**EXERCISE OBJECTIVE**
The response should contain all of the data below, reproduced exactly, and no pictures.

**DATA EXTRACT**
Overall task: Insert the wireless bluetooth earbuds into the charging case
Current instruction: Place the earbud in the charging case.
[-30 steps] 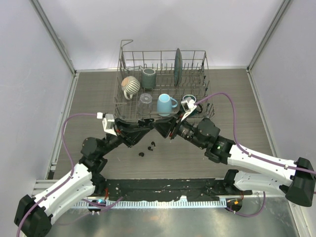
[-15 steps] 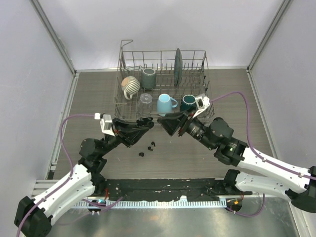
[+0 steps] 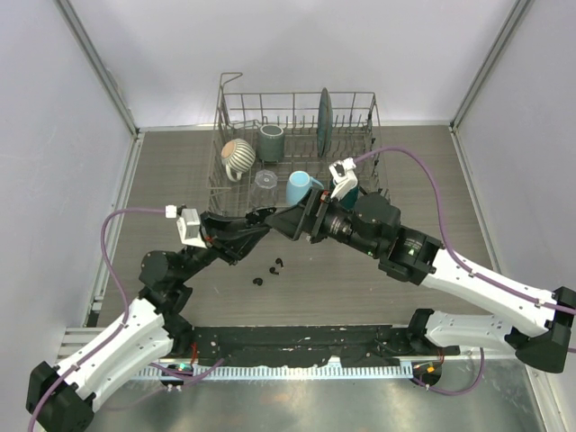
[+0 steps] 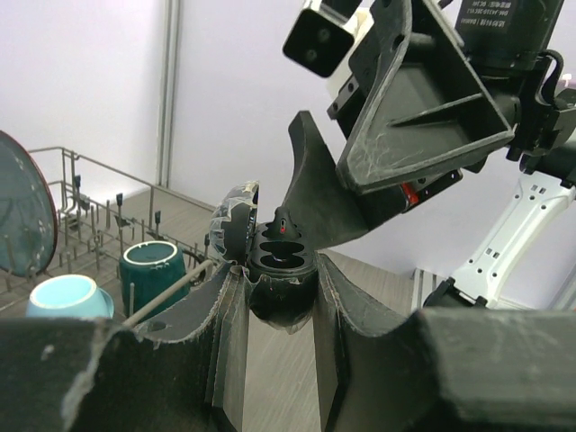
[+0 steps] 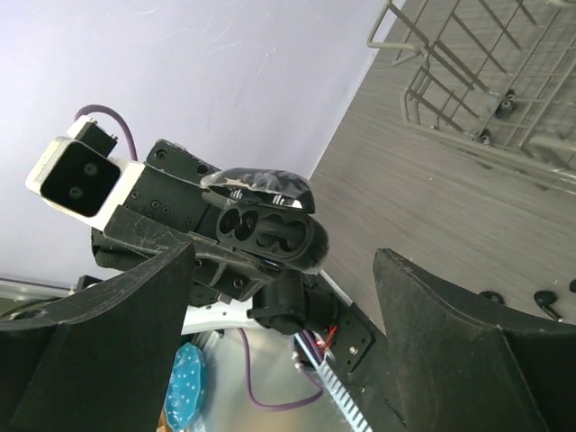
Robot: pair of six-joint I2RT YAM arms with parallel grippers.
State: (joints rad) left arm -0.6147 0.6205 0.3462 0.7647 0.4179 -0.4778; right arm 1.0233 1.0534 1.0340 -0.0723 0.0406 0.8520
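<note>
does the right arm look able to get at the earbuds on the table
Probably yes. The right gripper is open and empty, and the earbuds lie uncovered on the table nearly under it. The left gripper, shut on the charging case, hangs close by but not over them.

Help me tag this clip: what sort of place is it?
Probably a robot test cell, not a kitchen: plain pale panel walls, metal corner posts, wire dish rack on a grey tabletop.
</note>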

**ANSWER FOR THIS EXERCISE**
Overall task: Insert the wireless bluetooth earbuds into the charging case
Current instruction: Place the earbud in the charging case.
[-30 steps] 
[-15 steps] 
[+0 steps] 
[+0 steps] 
[+0 steps] 
Robot: pair of six-joint I2RT YAM arms with parallel grippers.
State: (joints rad) left arm -0.6147 0.6205 0.3462 0.7647 0.4179 -0.4778; right arm 1.0233 1.0534 1.0340 -0.0723 0.0406 0.8520
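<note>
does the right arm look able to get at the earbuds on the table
Probably yes. The right gripper is open and empty, and the earbuds lie uncovered on the table nearly under it. The left gripper, shut on the charging case, hangs close by but not over them.

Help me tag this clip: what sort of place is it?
Probably a robot test cell, not a kitchen: plain pale panel walls, metal corner posts, wire dish rack on a grey tabletop.
</note>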

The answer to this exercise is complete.